ACTIVITY: Exclude all pictures from your copy of the data below, which should otherwise match exactly.

================

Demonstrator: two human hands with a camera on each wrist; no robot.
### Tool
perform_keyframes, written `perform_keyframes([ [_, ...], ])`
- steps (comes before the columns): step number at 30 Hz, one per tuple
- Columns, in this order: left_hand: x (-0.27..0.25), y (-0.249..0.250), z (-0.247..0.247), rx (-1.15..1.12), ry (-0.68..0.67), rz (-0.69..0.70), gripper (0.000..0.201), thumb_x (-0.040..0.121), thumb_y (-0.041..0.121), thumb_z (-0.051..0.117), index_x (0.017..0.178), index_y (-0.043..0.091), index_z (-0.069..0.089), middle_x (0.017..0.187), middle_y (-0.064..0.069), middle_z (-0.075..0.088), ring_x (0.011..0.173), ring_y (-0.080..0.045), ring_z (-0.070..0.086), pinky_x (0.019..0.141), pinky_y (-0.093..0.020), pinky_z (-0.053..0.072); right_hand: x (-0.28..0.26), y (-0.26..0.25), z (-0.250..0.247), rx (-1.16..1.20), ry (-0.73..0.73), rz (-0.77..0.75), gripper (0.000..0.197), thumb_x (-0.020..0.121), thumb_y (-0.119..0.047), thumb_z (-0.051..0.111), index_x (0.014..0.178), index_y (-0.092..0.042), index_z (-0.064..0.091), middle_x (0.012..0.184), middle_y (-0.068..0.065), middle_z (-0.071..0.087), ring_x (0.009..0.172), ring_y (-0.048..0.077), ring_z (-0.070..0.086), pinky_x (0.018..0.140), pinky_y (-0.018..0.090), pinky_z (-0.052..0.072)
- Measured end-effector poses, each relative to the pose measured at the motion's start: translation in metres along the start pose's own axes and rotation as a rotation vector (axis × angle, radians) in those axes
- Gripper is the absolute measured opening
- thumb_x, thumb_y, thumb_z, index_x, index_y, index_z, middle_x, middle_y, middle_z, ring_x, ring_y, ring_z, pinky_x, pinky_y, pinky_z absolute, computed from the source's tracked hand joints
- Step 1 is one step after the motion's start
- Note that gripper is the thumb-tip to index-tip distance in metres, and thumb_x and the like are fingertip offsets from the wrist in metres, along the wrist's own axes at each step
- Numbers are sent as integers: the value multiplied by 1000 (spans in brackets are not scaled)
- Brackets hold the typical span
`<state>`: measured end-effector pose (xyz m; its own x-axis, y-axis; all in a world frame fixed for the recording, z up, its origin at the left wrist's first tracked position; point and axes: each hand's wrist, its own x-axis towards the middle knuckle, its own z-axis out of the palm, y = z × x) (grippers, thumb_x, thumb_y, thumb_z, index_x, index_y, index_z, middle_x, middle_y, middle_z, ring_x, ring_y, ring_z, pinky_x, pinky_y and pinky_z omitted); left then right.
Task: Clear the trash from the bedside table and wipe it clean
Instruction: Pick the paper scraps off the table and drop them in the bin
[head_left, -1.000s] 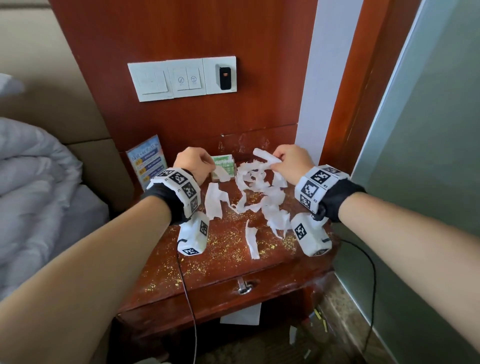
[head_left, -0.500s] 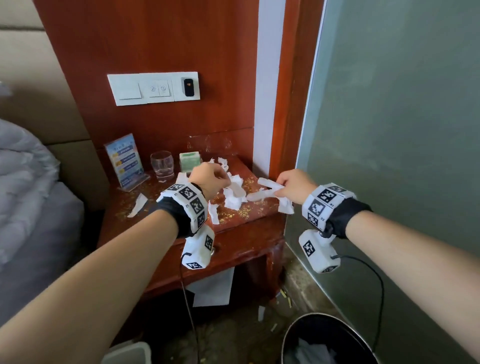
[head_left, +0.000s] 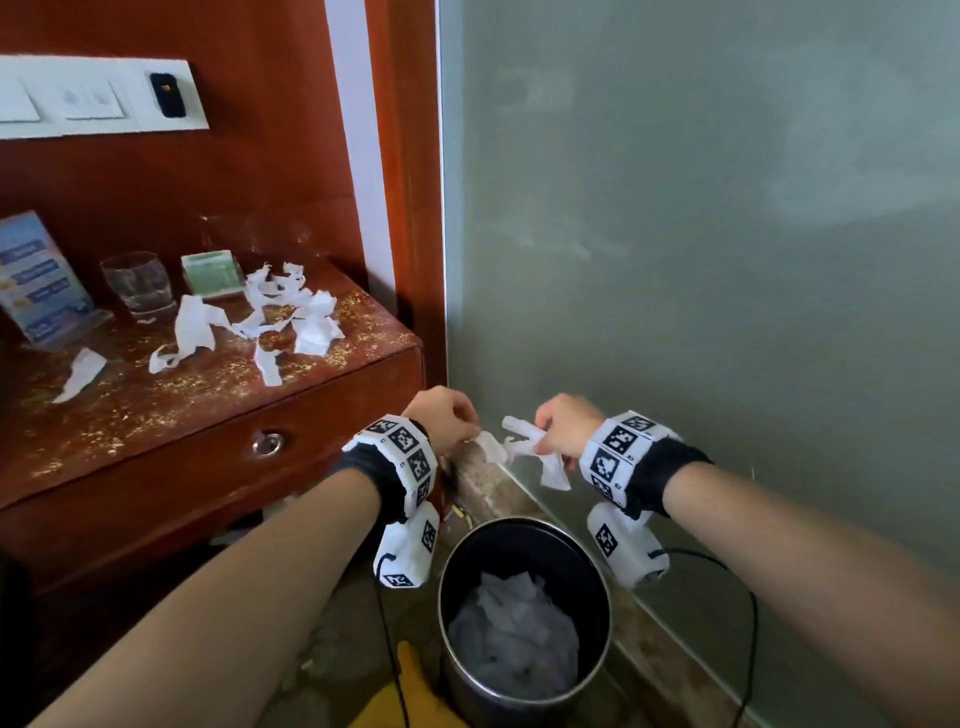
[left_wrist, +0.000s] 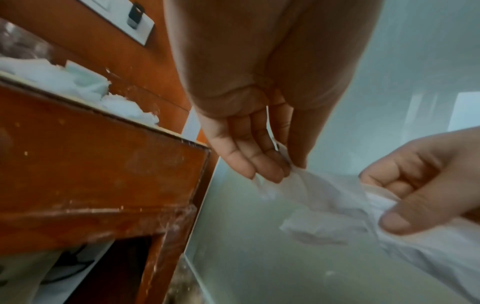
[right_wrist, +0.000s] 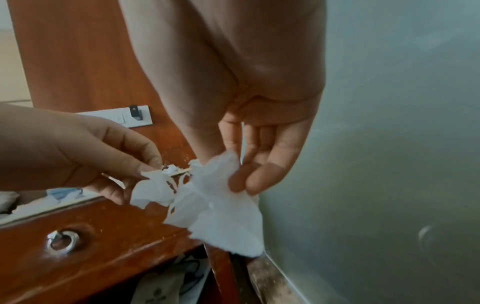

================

EXERCISE SOLUTION:
Demonstrator: two human hands with a camera on each wrist; no robot.
### Tool
perform_keyframes, written `perform_keyframes([ [_, ...], ])`
- steps (comes before the columns): step number at 30 Hz, one per tuple
- Columns, in this order: left_hand: x (-0.27..0.25), y (-0.249..0.250), z (-0.247..0.247), rx (-1.15..1.12), ry (-0.68..0.67), rz (-0.69..0.70), gripper (0.000..0.201), thumb_x (-0.040..0.121), thumb_y (-0.041..0.121), thumb_z (-0.051..0.117), index_x (0.017..0.178), index_y (-0.043..0.091), index_z (-0.069..0.089), middle_x (0.017..0.187), middle_y (-0.064..0.069), middle_z (-0.075..0.088), ring_x (0.011..0.173), ring_y (-0.080..0.045), ring_z (-0.070..0.086), pinky_x (0.019..0.141), pinky_y (-0.093..0.020), pinky_z (-0.053..0.072); right_hand: x (-0.28..0.26), y (-0.26..0.25), z (-0.250..0.247), rx (-1.16..1.20), ry (-0.73..0.73), rz (-0.77..0.75), gripper (0.000..0.197), thumb_x (-0.020..0.121), thumb_y (-0.119..0.047), thumb_z (-0.051..0.111), index_x (0.014..0.178), index_y (-0.092..0.042), index_z (-0.064..0.091), middle_x (0.012..0.184), middle_y (-0.068..0.065), middle_z (-0.071..0.087), ring_x (0.009..0.172), ring_y (-0.048..0.077), ring_z (-0.070..0.086), pinky_x (0.018..0.140), pinky_y (-0.018..0.090), pinky_z (-0.052..0.072)
- Measured end-effector poses, each relative to the pose measured at the motion's start: translation in metres along the start pose's own axes and rotation as a rotation vector (axis × angle, radians) in those axes
- Gripper is the absolute measured opening
- thumb_x, thumb_y, thumb_z, index_x, index_y, index_z, middle_x, middle_y, middle_z, ring_x, ring_y, ring_z, pinky_x, pinky_y, pinky_z absolute, computed from the source's tracked hand joints
- Step 1 is one step after the motion's start
- Note that gripper is the thumb-tip to index-tip distance in metres, and thumb_x and the like are fingertip offsets from the wrist in metres, along the wrist's own axes at each step
- Numbers are sent as integers: the value multiplied by 1000 (spans in brackets are not scaled)
- Brackets hold the typical span
`<state>`: measured end-effector pose (xyz m; its own x-axis, y-axis; all in a world frame fixed for the recording, z up, its origin at the left wrist's first tracked position; point and axes: each hand's wrist, its own x-axis towards the middle knuckle, its own z-axis out of the palm, y = z × x) (grippers, thumb_x, thumb_y, thumb_z, index_x, index_y, index_z, middle_x, middle_y, middle_z, ring_x, ring_y, ring_z, pinky_x, pinky_y and pinky_z omitted); left then right.
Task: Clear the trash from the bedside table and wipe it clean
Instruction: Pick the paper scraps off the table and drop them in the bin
[head_left, -1.000s] 
[head_left, -0.500s] 
[head_left, +0.000s] 
[left_wrist, +0.000s] 
[right_wrist, +0.000s] 

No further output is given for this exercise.